Tips For Avoiding Obstacles In Open Water Swimming
Swimming is challenging and open water swimming is even more challenging because of several reasons. The most obvious reason is that swimmers usually get trained in the enclosed swimming pools under the expert guidance of trainers. Unlike these swimming pools, open waters do not have walls, lane ropes or lifeguards. Even if lifeguards are present, they appear as a blurry red dot in the midst of the open waters which is, at least, fifteen feet in depth. Also, open waters have chances of getting rough depending on weather conditions making it difficult for the swimmers to get a grip and hold on to their balance. Although lakes are calmer, they are also no easy ground for a swimmer who has just set about practicing open water swimming. Having said that, challenges will come and go and your ability to overcome these challenges is what is important at the end of the day. So, here is a list of tips on mastering the art of open water swimming and becoming successful in achieving an altogether different swim goal.
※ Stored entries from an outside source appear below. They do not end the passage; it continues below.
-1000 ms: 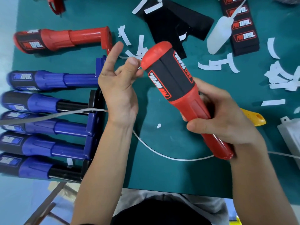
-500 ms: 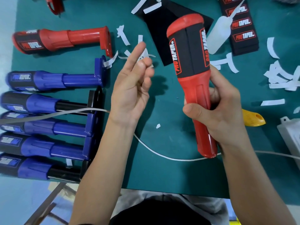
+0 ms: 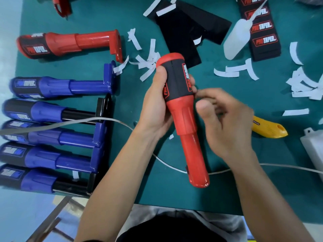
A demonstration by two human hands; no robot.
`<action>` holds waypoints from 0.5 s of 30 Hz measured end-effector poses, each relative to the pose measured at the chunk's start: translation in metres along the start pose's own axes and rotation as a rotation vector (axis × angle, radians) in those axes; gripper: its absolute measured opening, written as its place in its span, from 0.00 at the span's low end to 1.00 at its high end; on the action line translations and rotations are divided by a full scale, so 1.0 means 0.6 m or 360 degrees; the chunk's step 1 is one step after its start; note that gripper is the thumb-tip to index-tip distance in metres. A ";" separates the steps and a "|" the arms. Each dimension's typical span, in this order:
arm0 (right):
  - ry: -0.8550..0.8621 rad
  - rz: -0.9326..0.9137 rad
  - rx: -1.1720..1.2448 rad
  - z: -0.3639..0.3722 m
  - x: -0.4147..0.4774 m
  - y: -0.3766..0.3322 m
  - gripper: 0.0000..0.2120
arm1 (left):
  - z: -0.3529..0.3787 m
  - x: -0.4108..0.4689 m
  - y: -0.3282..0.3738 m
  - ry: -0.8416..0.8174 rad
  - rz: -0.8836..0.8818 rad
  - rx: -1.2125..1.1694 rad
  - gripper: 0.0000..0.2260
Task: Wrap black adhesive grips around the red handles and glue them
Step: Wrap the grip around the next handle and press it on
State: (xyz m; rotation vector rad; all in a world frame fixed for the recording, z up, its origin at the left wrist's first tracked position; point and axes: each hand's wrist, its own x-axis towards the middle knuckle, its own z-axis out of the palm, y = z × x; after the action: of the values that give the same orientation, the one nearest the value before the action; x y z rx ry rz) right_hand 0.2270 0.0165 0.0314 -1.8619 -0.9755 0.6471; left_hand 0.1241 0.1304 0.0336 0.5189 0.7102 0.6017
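A red handle [image 3: 185,119] with a black printed grip [image 3: 176,79] wrapped round its upper part is held tilted above the green mat [image 3: 192,194]. My left hand [image 3: 155,109] grips it round the black grip, thumb near the red cap. My right hand [image 3: 227,126] is blurred beside the handle's right side, fingers loosely curled with their tips near the grip's lower edge, holding nothing that I can see. A white glue bottle [image 3: 236,39] lies at the back right, next to a stack of black printed grips [image 3: 262,32].
One wrapped red handle [image 3: 70,43] and several blue handles [image 3: 57,86] lie in a row at the left. Black sheets [image 3: 183,27] and white backing strips [image 3: 148,63] litter the back. A yellow knife [image 3: 269,128], a white box [image 3: 314,151] and a white cable [image 3: 167,165] are at the right.
The handle passed from my right hand to my left, which now grips the black grip. My right hand let go of the red shaft and moved up beside the grip.
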 end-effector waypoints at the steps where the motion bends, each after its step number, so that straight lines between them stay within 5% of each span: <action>1: 0.0148 -0.0103 -0.0032 -0.006 0.004 -0.001 0.23 | 0.001 0.000 0.000 -0.0004 -0.0012 0.0002 0.25; 5: -0.0060 -0.0556 -0.0202 -0.014 0.033 -0.011 0.31 | 0.005 0.000 -0.011 0.0044 -0.0106 0.0062 0.25; 15: -0.0284 -0.0670 -0.0293 -0.015 0.053 0.002 0.35 | 0.002 -0.006 -0.027 0.0221 -0.0108 0.0310 0.29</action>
State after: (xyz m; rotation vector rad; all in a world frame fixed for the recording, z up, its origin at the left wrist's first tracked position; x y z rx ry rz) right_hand 0.2516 0.0384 0.0335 -1.6952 -1.5356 0.4831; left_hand 0.1278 0.1160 0.0259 0.6348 0.9203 0.5107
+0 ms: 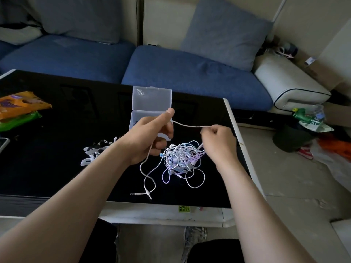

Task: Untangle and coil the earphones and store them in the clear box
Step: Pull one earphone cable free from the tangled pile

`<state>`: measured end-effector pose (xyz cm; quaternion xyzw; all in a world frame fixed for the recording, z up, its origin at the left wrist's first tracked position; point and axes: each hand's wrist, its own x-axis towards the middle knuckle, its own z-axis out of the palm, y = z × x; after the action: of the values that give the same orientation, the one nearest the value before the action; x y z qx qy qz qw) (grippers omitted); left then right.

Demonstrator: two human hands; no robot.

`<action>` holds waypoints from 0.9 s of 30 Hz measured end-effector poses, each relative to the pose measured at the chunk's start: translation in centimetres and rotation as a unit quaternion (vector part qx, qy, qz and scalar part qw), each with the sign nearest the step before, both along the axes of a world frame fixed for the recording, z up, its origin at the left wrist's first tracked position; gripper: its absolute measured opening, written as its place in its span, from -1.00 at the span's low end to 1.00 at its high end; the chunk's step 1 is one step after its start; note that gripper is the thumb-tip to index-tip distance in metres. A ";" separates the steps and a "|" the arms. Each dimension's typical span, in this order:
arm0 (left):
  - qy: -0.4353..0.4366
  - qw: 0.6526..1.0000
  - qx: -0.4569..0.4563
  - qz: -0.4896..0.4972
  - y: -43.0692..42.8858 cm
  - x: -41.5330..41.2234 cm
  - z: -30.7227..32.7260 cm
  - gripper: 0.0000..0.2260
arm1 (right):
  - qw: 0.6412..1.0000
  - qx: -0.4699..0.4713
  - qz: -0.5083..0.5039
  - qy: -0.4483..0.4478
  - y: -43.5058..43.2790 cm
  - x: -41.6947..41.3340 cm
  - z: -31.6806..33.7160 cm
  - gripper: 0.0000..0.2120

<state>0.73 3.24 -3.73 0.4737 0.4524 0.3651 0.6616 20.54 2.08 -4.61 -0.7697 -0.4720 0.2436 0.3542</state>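
Note:
A tangled heap of white and pale purple earphone cables (180, 158) lies on the black table (57, 168). My left hand (152, 137) grips one white cable, which hangs down from it to jack plugs (146, 194) near the table's front edge. The same cable (190, 126) runs taut to my right hand (218, 143), which pinches it just above the heap. Behind my left hand stands the clear box (152, 103) with its lid up; my hand hides part of its base.
Orange and green snack packets (20, 109) lie at the table's left. Black-and-white pieces (98, 149) sit left of my left forearm. A blue sofa (180, 73) runs behind the table. Bags and clutter (313, 133) cover the floor at right.

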 end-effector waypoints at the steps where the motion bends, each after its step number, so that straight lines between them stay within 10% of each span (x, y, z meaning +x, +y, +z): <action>1: 0.007 0.999 -0.009 -0.033 -0.2 0.1 -0.1 -0.53 | 0.999 -0.004 -0.012 0.030 -0.2 0.8 0.0 -0.73; 7: 0.141 0.942 -0.051 -0.299 -0.9 1.0 -0.6 -0.76 | 0.975 -0.139 -0.007 0.171 -1.3 3.6 -0.6 -0.75; 16: 0.219 0.833 -0.025 -0.508 -1.2 3.0 -2.6 -0.47 | 0.950 -0.215 -0.005 0.225 -1.8 5.0 -2.2 -0.77; 22: 0.380 0.857 0.131 -0.322 0.2 4.0 -4.9 -0.79 | 0.941 -0.232 0.013 0.248 -0.6 4.9 -4.7 -0.67; 27: 0.481 0.833 0.211 -0.171 1.1 4.8 -6.7 -0.64 | 0.964 -0.241 0.040 0.104 -0.4 4.1 -5.4 -0.77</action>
<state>5.54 4.33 -10.44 0.7876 0.5374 0.0587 0.2957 24.61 1.68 -10.03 -0.7831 -0.3901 0.4433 0.1950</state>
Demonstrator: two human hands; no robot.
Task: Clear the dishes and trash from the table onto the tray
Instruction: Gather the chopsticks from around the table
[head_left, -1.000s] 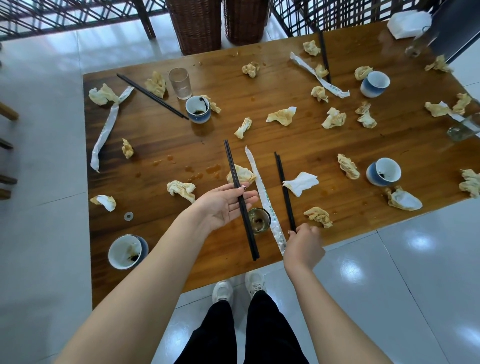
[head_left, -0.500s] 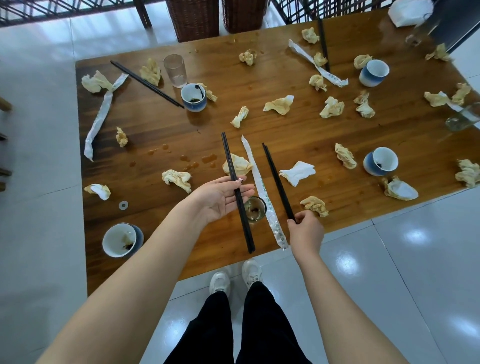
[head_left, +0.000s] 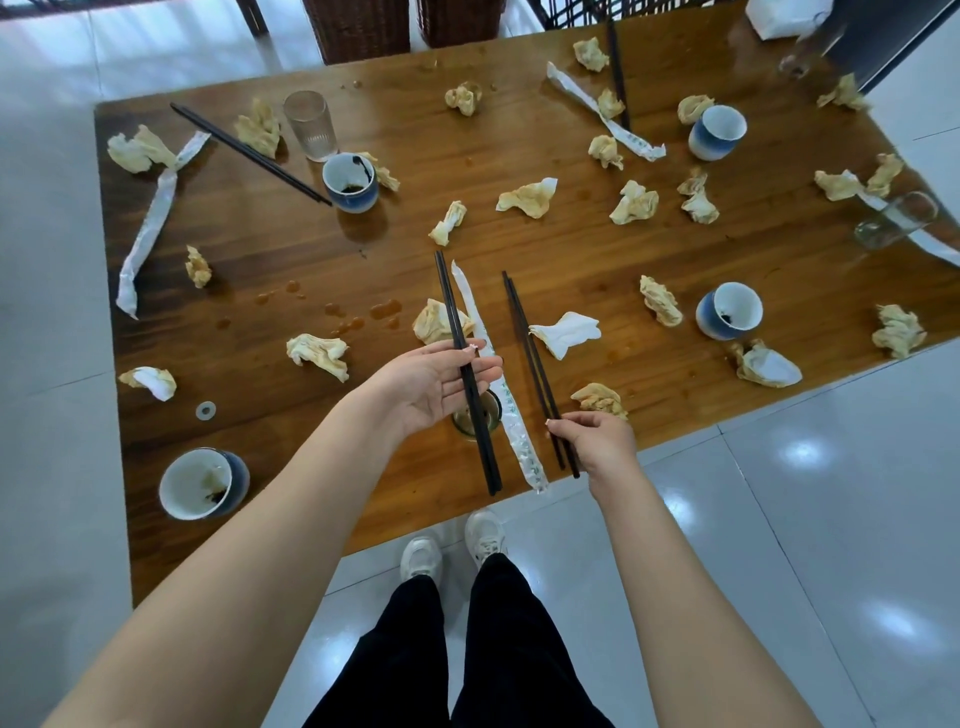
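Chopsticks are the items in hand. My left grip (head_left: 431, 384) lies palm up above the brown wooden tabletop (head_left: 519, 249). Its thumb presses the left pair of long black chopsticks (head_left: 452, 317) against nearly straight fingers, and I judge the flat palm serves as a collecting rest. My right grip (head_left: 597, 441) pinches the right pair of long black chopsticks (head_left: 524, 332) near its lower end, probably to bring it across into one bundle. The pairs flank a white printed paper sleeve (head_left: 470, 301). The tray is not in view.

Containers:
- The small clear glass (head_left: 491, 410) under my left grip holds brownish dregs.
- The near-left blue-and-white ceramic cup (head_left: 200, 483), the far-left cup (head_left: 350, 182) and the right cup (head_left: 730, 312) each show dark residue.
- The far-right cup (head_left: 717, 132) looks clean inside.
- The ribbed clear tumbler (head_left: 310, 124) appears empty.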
Follow Safety First – Now, however good a swimmer you are, remember that open water swimming is an altogether different genre. So, for the initial days, when you practice, make sure that you are not alone in the waters but that there are other swimmers too. While swimming in the lakes, stay close to the shorelines. Swimming in a designated area will ensure that you are not floating about in the middle of the lake, also known as the “motorboat territory”. An added advantage of swimming along the shoreline is that you can have an idea of the depth of the waters and choose the most comfortable depth for you to swim with ease.
Test the Waters – Getting a feel of the waters before diving into it is essential. When you are being supervised by your expert from Katy swim club, chances are that the safety standards have already been confirmed. However, when you are practicing without guidance, make sure checking the water temperature first. If the water temperature is above 80 degrees, you should not be wearing a wetsuit. On the other hand, if the water is too cold to your skin, a wetsuit can be worn as an effective way of staying warm. The best thing to do is to purchase an underwater thermometer available in pool supply stores out there. Hold the thermometer in the waters for few minutes and know the exact temperature before you start.
Work on Your Sighting – Open water sighting is undoubtedly the most difficult part of swimming in the open waters. Unlike swimming pools, you don’t have black lines to help you float in the right direction. The only way of sighting in the open waters is lifting your head, looking out for certain land markers and following the same to stay on track. Instead of fixing this land marker from inside the waters, it is advisable that you check these markers right at the time of warming up before starting off with the swim.
Practice Breathing on Both Sides – If you plan to swim in the open waters, you need to practice bilateral breathing. Breathing on both sides helps you balance your strokes better and swim straighter for more strokes. While being trained, breathe every three alternate strokes. For the beginners, this might be a little difficult. So, start off by using a fin or a pull buoy and develop a feel for this. Once you get comfortable, practice without fins and master the technique gradually till you reach perfection.
Practice, Practice and Practice – As with every other sport and every other style of swimming, practice is the last word. However challenging open water swimming might seem, there is nothing as great that consistent and dedicated practice cannot overcome. At the same time, constantly seek the advice of your trainer and try to analyze as to where you might be going wrong throughout a particular session. Understanding your weak areas is an essential way of learning things fast while also getting acquainted with the most desired process of performing a particular swim style.
Follow these tips and take a step ahead towards becoming the swimmer you dream to be.